Required work: Each line starting at the one that contains "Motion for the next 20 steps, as" and ending at the one that contains "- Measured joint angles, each" must be returned exactly, and the rest of the listing is left out.

Records:

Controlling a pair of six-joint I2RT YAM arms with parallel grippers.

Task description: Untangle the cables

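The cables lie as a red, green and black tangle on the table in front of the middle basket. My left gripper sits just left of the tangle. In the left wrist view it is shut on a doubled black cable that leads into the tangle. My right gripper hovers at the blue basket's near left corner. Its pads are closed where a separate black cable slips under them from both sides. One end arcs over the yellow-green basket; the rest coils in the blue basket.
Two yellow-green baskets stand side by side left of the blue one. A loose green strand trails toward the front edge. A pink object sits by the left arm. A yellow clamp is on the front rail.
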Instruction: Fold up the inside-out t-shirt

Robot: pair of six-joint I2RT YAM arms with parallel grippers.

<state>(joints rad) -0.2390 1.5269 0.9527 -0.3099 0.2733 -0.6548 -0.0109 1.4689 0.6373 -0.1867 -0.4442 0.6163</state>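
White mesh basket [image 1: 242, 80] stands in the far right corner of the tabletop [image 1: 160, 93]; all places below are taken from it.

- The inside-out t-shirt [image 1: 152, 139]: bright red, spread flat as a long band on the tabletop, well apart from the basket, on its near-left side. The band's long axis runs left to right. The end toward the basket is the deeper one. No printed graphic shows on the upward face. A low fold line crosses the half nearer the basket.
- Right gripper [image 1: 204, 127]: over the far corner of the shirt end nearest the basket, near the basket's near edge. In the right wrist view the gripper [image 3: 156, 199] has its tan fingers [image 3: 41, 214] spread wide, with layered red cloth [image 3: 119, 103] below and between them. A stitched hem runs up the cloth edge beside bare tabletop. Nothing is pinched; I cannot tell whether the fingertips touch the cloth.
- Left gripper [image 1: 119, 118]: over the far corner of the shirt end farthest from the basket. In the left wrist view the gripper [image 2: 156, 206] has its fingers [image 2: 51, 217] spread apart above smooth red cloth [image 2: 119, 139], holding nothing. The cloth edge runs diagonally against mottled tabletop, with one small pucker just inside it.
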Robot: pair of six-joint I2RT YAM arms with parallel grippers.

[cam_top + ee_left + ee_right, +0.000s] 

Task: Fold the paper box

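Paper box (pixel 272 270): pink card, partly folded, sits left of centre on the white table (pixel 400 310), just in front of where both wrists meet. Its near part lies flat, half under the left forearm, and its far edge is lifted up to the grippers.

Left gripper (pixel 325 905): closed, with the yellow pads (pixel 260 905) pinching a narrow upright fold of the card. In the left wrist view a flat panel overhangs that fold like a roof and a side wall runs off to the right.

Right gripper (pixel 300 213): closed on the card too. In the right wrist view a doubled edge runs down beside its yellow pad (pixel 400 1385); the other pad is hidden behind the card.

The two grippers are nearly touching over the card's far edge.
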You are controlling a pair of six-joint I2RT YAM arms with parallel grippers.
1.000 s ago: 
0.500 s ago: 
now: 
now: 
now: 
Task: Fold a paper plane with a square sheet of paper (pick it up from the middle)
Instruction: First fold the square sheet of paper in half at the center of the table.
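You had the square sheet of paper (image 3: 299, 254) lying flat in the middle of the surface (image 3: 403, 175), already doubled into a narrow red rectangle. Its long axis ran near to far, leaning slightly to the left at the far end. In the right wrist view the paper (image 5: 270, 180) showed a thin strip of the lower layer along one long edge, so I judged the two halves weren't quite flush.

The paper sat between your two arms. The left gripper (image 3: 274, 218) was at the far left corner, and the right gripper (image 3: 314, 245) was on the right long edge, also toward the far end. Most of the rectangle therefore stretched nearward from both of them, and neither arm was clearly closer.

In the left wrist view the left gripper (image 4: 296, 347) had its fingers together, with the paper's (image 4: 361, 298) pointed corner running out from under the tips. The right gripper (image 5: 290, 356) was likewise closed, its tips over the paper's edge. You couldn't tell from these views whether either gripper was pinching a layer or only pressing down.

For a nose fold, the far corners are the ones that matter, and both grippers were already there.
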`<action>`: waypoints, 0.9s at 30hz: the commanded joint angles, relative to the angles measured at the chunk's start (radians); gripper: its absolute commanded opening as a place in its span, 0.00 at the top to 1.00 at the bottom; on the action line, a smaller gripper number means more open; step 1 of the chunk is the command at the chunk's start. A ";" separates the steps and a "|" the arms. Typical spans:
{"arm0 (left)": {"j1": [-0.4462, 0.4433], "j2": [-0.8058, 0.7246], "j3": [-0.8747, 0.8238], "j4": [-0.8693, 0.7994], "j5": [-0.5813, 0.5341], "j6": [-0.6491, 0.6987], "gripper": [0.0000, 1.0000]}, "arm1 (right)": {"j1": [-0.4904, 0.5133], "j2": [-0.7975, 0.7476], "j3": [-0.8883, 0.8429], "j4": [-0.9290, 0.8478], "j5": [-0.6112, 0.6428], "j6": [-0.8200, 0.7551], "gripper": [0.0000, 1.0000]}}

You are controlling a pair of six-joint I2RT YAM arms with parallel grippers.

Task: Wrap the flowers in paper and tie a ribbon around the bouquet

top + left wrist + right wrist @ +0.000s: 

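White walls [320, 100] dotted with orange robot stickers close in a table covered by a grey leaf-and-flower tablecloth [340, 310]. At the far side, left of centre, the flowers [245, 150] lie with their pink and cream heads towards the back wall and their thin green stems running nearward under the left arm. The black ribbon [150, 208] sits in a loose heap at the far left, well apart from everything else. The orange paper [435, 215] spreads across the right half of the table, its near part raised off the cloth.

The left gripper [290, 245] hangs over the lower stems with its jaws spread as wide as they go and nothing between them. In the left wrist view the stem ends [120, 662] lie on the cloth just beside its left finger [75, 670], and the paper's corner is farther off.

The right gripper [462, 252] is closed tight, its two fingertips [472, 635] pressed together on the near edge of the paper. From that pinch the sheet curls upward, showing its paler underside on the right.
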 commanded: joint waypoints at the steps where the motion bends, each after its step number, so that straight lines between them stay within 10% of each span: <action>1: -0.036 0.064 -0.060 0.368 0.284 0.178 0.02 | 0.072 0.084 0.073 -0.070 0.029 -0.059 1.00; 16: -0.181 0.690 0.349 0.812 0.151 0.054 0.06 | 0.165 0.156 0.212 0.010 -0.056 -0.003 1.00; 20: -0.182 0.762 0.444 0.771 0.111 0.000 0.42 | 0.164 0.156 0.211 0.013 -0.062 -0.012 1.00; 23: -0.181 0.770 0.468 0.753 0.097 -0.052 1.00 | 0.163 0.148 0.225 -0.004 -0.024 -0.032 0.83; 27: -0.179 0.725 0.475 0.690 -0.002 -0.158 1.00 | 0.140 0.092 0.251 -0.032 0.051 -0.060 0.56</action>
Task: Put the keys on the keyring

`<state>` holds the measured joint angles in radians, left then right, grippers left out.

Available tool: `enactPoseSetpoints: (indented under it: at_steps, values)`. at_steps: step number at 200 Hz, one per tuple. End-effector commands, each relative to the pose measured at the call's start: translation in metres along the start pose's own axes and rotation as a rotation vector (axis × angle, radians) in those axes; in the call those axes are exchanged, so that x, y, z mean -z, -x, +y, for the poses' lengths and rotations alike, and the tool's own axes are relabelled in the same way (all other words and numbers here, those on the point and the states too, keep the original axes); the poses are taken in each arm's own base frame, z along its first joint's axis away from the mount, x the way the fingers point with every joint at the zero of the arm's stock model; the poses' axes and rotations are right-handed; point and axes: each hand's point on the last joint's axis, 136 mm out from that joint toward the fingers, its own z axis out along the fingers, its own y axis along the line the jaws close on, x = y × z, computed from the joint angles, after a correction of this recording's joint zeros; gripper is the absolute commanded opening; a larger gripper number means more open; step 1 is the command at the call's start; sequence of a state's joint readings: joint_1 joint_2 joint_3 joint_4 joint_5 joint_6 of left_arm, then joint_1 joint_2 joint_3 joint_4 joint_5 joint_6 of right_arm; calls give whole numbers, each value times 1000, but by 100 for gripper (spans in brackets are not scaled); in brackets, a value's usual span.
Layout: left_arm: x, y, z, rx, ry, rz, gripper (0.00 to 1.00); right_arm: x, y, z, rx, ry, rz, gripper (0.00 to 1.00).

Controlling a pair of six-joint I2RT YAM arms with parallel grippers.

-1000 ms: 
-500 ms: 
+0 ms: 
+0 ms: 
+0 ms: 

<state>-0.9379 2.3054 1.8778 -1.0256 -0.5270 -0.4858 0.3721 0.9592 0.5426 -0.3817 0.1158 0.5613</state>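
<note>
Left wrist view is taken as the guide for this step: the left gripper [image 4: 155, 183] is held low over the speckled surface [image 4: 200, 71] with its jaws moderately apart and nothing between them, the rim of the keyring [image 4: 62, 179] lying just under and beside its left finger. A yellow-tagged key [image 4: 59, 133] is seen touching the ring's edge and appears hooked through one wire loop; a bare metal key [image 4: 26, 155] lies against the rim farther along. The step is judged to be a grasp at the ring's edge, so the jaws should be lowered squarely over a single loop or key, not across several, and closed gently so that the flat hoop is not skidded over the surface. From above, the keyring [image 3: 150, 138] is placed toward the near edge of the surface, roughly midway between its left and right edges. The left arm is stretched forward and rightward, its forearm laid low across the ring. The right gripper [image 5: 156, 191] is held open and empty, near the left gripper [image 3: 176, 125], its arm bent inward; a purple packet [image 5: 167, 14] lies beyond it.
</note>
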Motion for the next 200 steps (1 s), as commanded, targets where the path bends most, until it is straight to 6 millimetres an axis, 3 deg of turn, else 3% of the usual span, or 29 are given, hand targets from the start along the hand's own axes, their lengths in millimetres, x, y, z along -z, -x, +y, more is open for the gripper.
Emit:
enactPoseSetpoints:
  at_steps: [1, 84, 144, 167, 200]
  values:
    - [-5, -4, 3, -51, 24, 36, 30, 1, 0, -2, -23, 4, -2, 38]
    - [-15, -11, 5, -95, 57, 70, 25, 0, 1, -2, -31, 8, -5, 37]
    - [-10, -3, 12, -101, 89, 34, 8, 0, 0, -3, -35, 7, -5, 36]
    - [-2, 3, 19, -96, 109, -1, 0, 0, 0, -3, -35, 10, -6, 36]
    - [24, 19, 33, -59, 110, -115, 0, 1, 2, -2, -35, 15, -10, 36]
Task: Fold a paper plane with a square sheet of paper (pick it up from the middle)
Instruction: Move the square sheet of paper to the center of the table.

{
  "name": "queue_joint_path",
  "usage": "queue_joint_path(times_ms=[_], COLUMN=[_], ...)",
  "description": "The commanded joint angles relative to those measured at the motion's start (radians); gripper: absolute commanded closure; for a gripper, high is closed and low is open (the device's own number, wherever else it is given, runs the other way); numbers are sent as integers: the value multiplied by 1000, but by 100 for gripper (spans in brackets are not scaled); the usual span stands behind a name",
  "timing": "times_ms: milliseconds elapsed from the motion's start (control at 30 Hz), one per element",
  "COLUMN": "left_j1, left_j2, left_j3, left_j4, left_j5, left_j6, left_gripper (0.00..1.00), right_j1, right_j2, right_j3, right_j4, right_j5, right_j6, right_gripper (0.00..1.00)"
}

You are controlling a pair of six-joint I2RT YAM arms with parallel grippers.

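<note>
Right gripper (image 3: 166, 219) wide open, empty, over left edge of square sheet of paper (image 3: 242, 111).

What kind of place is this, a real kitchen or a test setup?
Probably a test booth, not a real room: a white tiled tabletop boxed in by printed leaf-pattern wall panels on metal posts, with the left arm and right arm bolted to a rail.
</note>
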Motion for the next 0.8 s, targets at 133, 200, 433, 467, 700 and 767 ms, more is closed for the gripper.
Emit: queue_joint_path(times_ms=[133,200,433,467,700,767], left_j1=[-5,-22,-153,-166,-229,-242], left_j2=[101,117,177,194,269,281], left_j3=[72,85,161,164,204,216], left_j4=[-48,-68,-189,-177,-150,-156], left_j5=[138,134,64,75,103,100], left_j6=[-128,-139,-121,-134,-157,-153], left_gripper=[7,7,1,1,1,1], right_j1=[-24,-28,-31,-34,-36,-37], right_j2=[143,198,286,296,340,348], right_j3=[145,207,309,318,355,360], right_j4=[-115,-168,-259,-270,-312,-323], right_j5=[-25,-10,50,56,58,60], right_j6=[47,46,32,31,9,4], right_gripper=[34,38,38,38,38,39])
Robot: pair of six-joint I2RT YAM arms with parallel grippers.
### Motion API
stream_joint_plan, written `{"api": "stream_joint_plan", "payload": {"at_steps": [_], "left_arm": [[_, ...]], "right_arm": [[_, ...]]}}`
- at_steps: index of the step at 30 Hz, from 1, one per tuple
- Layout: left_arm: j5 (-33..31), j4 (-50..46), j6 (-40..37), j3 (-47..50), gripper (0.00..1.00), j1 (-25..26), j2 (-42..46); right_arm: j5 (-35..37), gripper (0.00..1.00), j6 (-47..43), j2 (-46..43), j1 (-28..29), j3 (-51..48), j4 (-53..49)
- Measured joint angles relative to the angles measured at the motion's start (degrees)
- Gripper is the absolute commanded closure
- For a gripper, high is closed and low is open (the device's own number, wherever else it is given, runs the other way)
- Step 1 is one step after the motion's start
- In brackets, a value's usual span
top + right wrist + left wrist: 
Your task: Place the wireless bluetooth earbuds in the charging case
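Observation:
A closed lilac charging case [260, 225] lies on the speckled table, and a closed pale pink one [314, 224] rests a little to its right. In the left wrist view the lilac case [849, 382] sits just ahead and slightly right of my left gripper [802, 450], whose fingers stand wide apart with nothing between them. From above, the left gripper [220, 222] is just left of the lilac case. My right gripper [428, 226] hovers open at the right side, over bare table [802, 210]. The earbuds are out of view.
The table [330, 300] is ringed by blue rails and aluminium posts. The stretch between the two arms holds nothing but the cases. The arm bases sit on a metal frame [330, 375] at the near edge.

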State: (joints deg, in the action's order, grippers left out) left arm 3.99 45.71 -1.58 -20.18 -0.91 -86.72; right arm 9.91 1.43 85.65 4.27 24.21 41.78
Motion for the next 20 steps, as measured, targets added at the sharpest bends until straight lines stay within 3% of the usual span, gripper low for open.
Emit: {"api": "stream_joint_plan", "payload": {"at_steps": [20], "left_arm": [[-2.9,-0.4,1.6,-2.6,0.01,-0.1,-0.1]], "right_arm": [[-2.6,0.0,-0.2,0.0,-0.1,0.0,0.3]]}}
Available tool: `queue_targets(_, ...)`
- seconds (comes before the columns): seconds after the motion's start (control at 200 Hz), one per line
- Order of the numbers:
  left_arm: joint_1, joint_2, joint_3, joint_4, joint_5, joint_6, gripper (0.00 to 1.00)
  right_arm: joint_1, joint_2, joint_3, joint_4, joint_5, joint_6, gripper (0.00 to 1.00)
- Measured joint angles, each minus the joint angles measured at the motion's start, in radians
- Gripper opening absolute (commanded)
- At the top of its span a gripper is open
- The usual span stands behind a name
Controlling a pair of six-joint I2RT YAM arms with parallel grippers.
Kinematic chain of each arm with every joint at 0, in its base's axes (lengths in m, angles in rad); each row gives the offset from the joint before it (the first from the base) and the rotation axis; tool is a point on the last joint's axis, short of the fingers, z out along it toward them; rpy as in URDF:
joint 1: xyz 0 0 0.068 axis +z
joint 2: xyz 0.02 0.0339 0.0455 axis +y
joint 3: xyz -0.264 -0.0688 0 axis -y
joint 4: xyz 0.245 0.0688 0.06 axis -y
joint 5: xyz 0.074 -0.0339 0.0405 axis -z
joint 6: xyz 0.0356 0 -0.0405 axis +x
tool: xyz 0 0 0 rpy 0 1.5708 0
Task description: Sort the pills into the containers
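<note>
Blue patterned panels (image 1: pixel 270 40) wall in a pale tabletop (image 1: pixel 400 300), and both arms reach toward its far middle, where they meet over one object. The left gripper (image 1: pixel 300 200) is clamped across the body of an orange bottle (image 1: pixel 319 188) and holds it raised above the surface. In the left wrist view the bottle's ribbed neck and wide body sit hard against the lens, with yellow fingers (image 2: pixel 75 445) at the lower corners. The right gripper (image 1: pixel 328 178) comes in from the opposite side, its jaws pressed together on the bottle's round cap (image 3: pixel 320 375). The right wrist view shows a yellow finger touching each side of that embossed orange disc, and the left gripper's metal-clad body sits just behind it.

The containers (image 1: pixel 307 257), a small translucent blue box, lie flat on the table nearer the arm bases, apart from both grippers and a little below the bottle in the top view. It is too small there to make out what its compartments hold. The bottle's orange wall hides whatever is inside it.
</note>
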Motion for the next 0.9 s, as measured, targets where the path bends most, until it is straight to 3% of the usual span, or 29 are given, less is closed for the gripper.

Completed exercise:
Motion for the next 20 steps, as measured, targets added at the sharpest bends until straight lines stay within 3% of the usual span, gripper low for open.
Emit: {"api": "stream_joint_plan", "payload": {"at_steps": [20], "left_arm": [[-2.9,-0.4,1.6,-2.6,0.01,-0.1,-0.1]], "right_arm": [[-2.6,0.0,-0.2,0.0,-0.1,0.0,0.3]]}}
Available tool: `queue_targets(_, ...)`
- seconds (comes before the columns): seconds after the motion's start (control at 200 Hz), one per line
- Order of the numbers:
  left_arm: joint_1, joint_2, joint_3, joint_4, joint_5, joint_6, gripper (0.00 to 1.00)
  right_arm: joint_1, joint_2, joint_3, joint_4, joint_5, joint_6, gripper (0.00 to 1.00)
- Measured joint angles, each minus the joint angles measured at the motion's start, in radians

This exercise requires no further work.